IMOLA – Imola si prepara ad accogliere uno degli appuntamenti più significativi della pallavolo giovanile regionale: il Trofeo dei Territori 2026 – Aequilibrium Cup, organizzato dalla FIPAV Emilia-Romagna, in programma l’1 e 2 maggio, con arrivo delle delegazioni già il 30 aprile. In campo tutte le Rappresentative Territoriali dell’Emilia-Romagna, con atleti e atlete delle annate 2011–2014 protagonisti di una due giorni di gare, crescita e confronto tecnico.
Il torneo prevede una fase a gironi seguita da semifinali e finali, con l’assegnazione dei titoli regionali maschili e femminili nella giornata di sabato. Un format consolidato che, in questa edizione, si arricchisce però di un elemento innovativo destinato a segnare un punto di svolta.

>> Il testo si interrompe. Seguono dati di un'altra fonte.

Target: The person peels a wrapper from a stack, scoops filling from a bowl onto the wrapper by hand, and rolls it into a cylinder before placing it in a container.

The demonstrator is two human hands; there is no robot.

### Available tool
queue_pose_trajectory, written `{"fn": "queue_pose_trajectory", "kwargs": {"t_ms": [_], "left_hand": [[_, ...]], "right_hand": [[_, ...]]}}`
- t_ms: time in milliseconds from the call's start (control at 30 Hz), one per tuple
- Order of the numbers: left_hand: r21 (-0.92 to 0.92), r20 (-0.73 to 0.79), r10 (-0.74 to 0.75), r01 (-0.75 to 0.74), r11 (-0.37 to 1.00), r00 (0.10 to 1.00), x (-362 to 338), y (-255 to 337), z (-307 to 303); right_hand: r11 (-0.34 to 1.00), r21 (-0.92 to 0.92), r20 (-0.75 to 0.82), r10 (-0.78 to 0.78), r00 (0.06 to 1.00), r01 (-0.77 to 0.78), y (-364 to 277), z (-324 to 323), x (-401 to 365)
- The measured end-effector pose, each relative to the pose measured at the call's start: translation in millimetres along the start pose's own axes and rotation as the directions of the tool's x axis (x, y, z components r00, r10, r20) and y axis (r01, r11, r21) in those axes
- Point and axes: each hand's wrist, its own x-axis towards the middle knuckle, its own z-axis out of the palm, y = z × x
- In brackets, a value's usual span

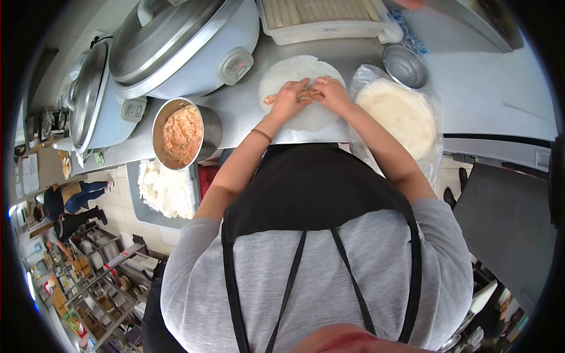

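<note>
Orange filling [309,95] under left hand [289,100] and right hand [331,95], close together, touching it, cannot tell if clamped | resting across round wrapper [312,121] | to right, stacked wrappers [399,117] on plastic [365,73], near metal bowl [405,66] | to left, metal pot [210,127] of orange mix [182,135] | beyond, tray [332,32] of pale rolls [321,12]

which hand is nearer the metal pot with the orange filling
Left. The left hand is over the round wrapper, to the right of the metal pot; the right hand is farther right, beyond the left.
</note>
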Motion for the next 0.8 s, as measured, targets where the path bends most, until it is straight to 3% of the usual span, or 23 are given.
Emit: {"fn": "queue_pose_trajectory", "kwargs": {"t_ms": [100, 200, 267, 300, 367, 400, 467, 533, 600, 667, 733, 767, 800], "left_hand": [[-0.054, 0.049, 0.019, -0.016, 0.998, 0.999, 0, -5, 7], [-0.045, 0.038, -0.016, 0.017, 0.999, 0.999, -9, -15, -6], [-0.052, 0.038, -0.086, 0.088, 0.995, 0.996, -22, -27, -23], [-0.051, 0.038, -0.09, 0.092, 0.994, 0.995, -28, -32, -31], [-0.029, 0.005, -0.135, 0.135, 0.99, 0.991, -40, -43, -46], [-0.059, 0.019, -0.201, 0.202, 0.978, 0.979, -42, -44, -53], [-0.081, 0.033, -0.227, 0.229, 0.97, 0.973, -44, -43, -61], [-0.102, 0.045, -0.251, 0.254, 0.962, 0.967, -44, -42, -64], [-0.295, 0.068, -0.321, 0.327, 0.898, 0.944, -42, -49, -63], [-0.308, 0.118, -0.322, 0.343, 0.887, 0.939, -40, -59, -65], [-0.323, 0.172, -0.321, 0.361, 0.875, 0.931, -38, -65, -63], [-0.321, 0.093, -0.382, 0.39, 0.863, 0.92, -37, -65, -58], [-0.321, 0.013, -0.438, 0.418, 0.85, 0.899, -35, -64, -54]], "right_hand": [[0.999, 0.002, -0.033, 0.037, 0.999, -0.037, 3, -12, -10], [0.999, 0.042, -0.172, 0.026, 0.985, -0.019, 0, -24, -28], [0.999, -0.004, -0.013, -0.053, 0.999, 0.053, -2, -29, -44], [0.999, -0.001, -0.01, -0.054, 0.998, 0.054, -5, -29, -53], [0.959, 0.016, 0.038, -0.283, 0.958, 0.283, -8, -24, -65], [0.958, 0.018, 0.04, -0.286, 0.957, 0.286, -6, -18, -68], [0.894, -0.085, 0.037, -0.439, 0.898, 0.44, -3, -7, -71], [0.862, -0.167, 0.078, -0.473, 0.878, 0.479, -3, -6, -61], [0.82, -0.247, 0.118, -0.504, 0.856, 0.517, -5, -6, -43], [0.935, -0.075, -0.188, -0.354, 0.916, 0.347, -9, -15, -18], [0.955, 0.295, -0.177, 0.012, 0.984, 0.041, -1, -19, 8], [0.954, 0.297, -0.176, 0.01, 0.984, 0.044, 7, -17, 21], [0.91, 0.392, -0.052, 0.167, 0.985, -0.134, 20, -11, 33]]}}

Per la prima volta in Italia, il Trofeo dei Territori sarà progettato e gestito come evento sostenibile, introducendo un modello che punta a diventare riferimento per il movimento sportivo. La sostenibilità è stata integrata in tutte le fasi organizzative, grazie alla collaborazione con Ecoevents Ambiente e Salute Società Benefit.
Le scelte operative vanno nella direzione di un impatto ambientale ridotto: mobilità sostenibile con spostamenti prevalentemente in treno, riduzione della plastica attraverso distributori d’acqua, raccolta differenziata strutturata, utilizzo di fornitori locali e comunicazione digitale per limitare i materiali cartacei.

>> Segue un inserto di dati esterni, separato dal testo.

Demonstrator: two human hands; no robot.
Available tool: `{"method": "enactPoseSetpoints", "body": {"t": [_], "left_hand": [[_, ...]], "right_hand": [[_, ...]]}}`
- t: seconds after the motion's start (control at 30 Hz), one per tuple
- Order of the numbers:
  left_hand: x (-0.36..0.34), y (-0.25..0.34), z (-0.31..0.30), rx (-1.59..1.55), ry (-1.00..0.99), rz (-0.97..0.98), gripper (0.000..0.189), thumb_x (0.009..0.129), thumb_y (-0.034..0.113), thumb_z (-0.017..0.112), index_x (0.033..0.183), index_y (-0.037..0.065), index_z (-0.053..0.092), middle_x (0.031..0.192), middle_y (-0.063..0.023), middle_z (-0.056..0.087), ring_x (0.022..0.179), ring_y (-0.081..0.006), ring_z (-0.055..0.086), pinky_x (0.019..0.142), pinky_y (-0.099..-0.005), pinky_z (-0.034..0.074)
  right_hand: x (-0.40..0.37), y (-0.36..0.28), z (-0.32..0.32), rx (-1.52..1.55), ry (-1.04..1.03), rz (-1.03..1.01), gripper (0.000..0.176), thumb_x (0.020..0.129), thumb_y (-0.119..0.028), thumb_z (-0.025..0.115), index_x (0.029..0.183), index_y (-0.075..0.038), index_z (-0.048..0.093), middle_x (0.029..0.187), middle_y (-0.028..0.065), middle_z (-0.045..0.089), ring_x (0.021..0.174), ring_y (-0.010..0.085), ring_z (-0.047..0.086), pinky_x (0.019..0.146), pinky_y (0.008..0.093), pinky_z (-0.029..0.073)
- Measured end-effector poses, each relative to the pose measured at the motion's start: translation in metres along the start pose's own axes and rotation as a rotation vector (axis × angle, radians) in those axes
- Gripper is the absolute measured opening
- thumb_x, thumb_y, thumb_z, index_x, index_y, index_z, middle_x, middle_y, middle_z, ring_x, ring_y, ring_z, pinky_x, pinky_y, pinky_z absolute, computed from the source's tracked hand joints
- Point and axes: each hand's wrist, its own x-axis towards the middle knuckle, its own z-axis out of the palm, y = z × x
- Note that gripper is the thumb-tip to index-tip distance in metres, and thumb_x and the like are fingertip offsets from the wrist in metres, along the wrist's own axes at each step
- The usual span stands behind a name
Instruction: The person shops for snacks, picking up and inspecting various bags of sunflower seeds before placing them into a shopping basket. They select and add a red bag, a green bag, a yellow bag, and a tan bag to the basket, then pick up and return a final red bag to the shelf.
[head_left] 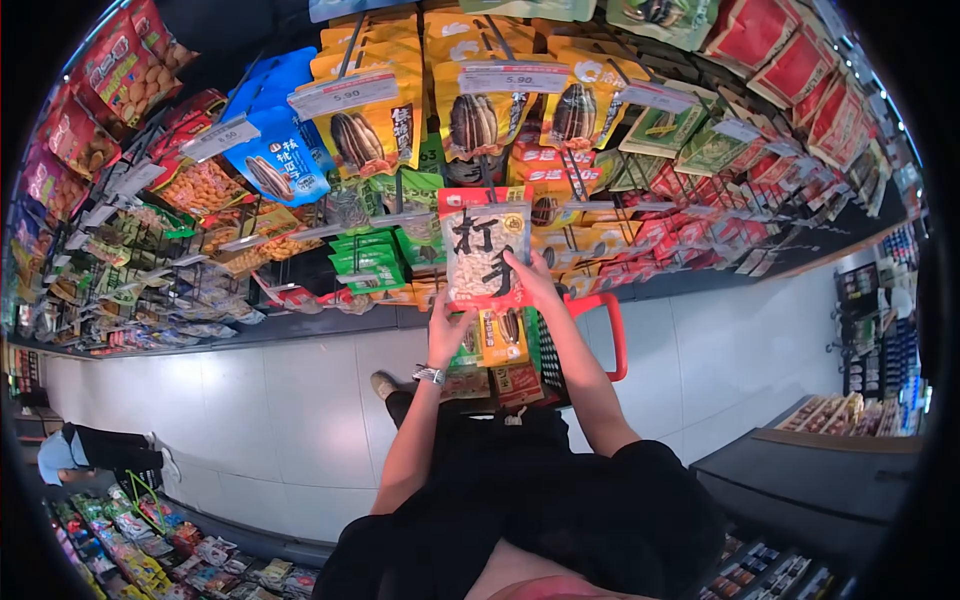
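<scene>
Between my two hands is a red and white snack bag (474, 262) with large black characters and pale contents showing. My left hand (447, 330) holds its lower left corner, with a watch on that wrist. My right hand (533, 279) grips the lower right edge, thumb on the front. Just beneath the bag, a yellow packet (503, 338) and red packets (517, 384) lie in a basket with a red handle (617, 338). Behind the bag hang yellow sunflower seed bags (474, 118) on hooks.
Racks of blue bags (275, 150), green packets (367, 262) and red packets (800, 55) run across the front. Another person (100, 450) is at the far left on the tiled floor (290, 400). A dark display counter (800, 475) stands at the lower right.
</scene>
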Motion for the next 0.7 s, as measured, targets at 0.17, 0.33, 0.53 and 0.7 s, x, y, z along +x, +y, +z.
{"method": "enactPoseSetpoints", "body": {"t": [0.17,0.33,0.53,0.7], "left_hand": [[0.056,0.008,-0.013,0.145,0.001,0.088,0.082,0.093,0.014,0.081,0.159,-0.006,0.036,0.118,-0.0185,0.075,0.098,-0.0183,0.076,0.082,-0.0323,0.06],[0.114,-0.026,-0.042,0.243,-0.027,0.168,0.093,0.094,0.021,0.08,0.166,-0.001,0.025,0.11,-0.0195,0.077,0.092,-0.0292,0.076,0.078,-0.0401,0.06],[0.063,0.007,-0.112,0.646,-0.267,0.148,0.099,0.1,0.033,0.073,0.171,0.013,0.007,0.145,-0.03,0.059,0.101,-0.0439,0.074,0.082,-0.0457,0.059],[-0.082,-0.04,-0.157,0.467,-0.117,0.006,0.097,0.1,0.029,0.074,0.171,0.014,0.01,0.134,-0.0242,0.067,0.096,-0.0329,0.077,0.078,-0.0407,0.061]], "right_hand": [[0.043,0.01,0.025,-0.28,0.187,0.0,0.05,0.093,-0.059,0.078,0.097,-0.01,0.068,0.073,-0.0049,0.056,0.064,0.0082,0.054,0.061,0.028,0.043],[0.088,0.04,0.043,-0.469,0.424,-0.017,0.067,0.088,-0.071,0.074,0.1,-0.005,0.071,0.077,0.0018,0.066,0.076,0.0186,0.065,0.073,0.0347,0.05],[0.093,0.001,0.056,-0.797,0.456,0.029,0.089,0.084,-0.084,0.062,0.107,0.002,0.072,0.1,0.0222,0.076,0.099,0.042,0.072,0.09,0.0478,0.054],[0.155,0.033,0.022,-0.827,0.469,-0.05,0.086,0.082,-0.083,0.062,0.105,-0.002,0.08,0.106,0.0254,0.077,0.108,0.0427,0.073,0.095,0.0499,0.057]]}}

Al termine della manifestazione sarà redatto un report dettagliato di sostenibilità, che analizzerà impatto ambientale complessivo, emissioni legate alla mobilità, gestione dei rifiuti, consumi energetici e idrici ed efficacia delle azioni adottate. Un passaggio che consente di trasformare l’evento in un modello misurabile e replicabile.
Accanto all’aspetto sportivo, il Trofeo integra anche un percorso formativo dedicato ai dirigenti sportivi. Nella giornata del 1° maggio è previsto l’incontro “La Società Sportiva del Futuro: oggi e domani”, promosso dalla FIPAV e curato da Roberto Ghiretti, con l’obiettivo di fornire strumenti concreti per affrontare le sfide organizzative e gestionali del sistema sportivo.

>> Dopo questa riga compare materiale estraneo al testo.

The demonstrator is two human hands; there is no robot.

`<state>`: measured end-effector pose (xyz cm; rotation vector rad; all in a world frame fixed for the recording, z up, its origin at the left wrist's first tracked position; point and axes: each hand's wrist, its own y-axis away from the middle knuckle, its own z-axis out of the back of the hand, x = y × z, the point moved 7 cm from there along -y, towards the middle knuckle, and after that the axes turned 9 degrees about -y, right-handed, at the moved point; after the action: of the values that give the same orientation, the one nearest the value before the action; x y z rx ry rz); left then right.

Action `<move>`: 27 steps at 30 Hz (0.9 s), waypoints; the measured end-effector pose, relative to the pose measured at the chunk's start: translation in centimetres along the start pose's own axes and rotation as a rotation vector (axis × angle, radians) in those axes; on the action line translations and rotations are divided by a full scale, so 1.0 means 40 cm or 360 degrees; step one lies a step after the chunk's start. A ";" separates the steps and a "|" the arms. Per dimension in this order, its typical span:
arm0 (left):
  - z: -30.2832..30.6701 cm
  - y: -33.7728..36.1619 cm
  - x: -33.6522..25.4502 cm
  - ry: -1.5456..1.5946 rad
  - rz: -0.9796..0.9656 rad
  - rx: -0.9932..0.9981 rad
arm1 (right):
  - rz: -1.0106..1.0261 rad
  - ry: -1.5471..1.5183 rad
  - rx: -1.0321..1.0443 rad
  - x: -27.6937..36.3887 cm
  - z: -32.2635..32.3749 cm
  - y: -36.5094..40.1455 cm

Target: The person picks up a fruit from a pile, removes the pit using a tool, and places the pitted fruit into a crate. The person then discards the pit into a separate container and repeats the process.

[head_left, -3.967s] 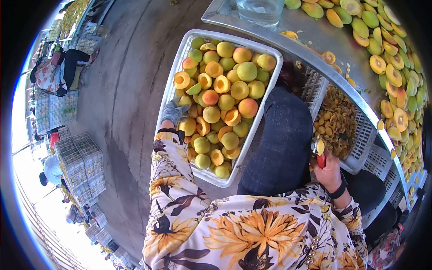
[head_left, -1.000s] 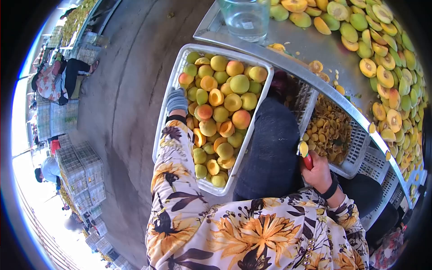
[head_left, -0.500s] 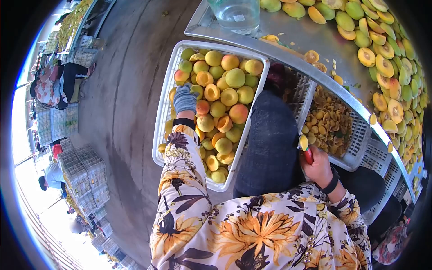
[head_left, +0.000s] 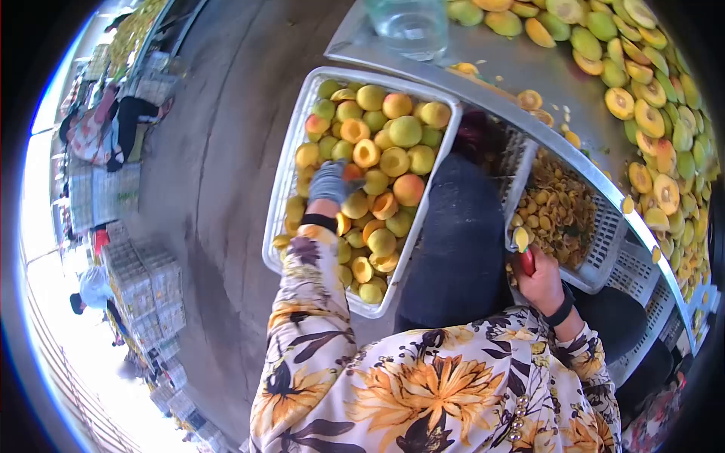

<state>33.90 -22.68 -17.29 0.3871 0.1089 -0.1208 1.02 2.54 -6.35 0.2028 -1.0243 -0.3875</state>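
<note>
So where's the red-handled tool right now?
In the head view, the red-handled tool is in the right hand, just right of the dark-trousered leg.

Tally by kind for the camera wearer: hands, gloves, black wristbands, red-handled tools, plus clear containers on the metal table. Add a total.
Hands: 2 (left hand, right hand)
Grey glove: 1
Black wristbands: 2
Red-handled tool: 1
Clear container: 1
Total: 7

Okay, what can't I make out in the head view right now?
All in the head view:
Left hand: its back hides the palm and any grip.
Handle: right hand covers part of it.
Crate: fruit hides its floor.
Container: picture's top edge cuts it off.
</note>
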 end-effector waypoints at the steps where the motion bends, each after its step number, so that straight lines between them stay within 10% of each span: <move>1: 0.007 0.032 -0.044 -0.0439 -0.0124 -0.0070 | 0.0025 -0.0011 0.0031 -0.006 -0.011 0.001; 5: -0.006 0.052 -0.018 -0.0316 0.0109 -0.0033 | 0.0328 0.0043 0.0033 0.022 -0.031 0.005; 9: 0.049 0.105 0.119 0.0128 0.0303 -0.0712 | 0.0099 0.0035 0.0016 0.010 -0.015 -0.005; 18: -0.035 0.000 0.213 -0.0469 0.0000 -0.0128 | 0.0073 0.0036 0.0052 0.012 -0.031 -0.011; 27: -0.076 -0.007 0.193 -0.0393 -0.0011 -0.0297 | 0.0047 0.0055 0.0071 0.007 -0.036 -0.017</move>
<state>41.22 -22.53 -21.19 0.1831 -0.1217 -0.1629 2.23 1.78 -7.10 0.2337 -1.0015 -0.3337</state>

"L’Emilia-Romagna ha sempre rappresentato un laboratorio di innovazione per la pallavolo italiana. Con questa iniziativa vogliamo fare un passo in più: non solo organizzare eventi di qualità ma farlo introducendo modelli nuovi, misurabili e replicabili. La sostenibilità non è un vincolo ma una grande opportunità di crescita per tutto il movimento. Questo Trofeo dei Territori assume anche un valore educativo: lo sport diventa uno strumento per trasmettere comportamenti responsabili e maggiore consapevolezza" – ha dichiarato Massimo Sala, Commissario Straordinario FIPAV Emilia-Romagna.
"C’è grande soddisfazione per il lavoro fatto: tutti i Comitati Territoriali hanno partecipato con entusiasmo dimostrando quanto questo movimento sappia fare squadra. L’unità dei territori dell’Emilia-Romagna è un valore concreto che permette di sviluppare progetti ambiziosi e di qualità" – ha aggiunto Marco Bergonzi, Vice Commissario Straordinario FIPAV Emilia-Romagna.
Il Trofeo dei Territori 2026 si presenta così come un evento che unisce competizione, formazione e responsabilità, proponendo un modello organizzativo orientato al futuro.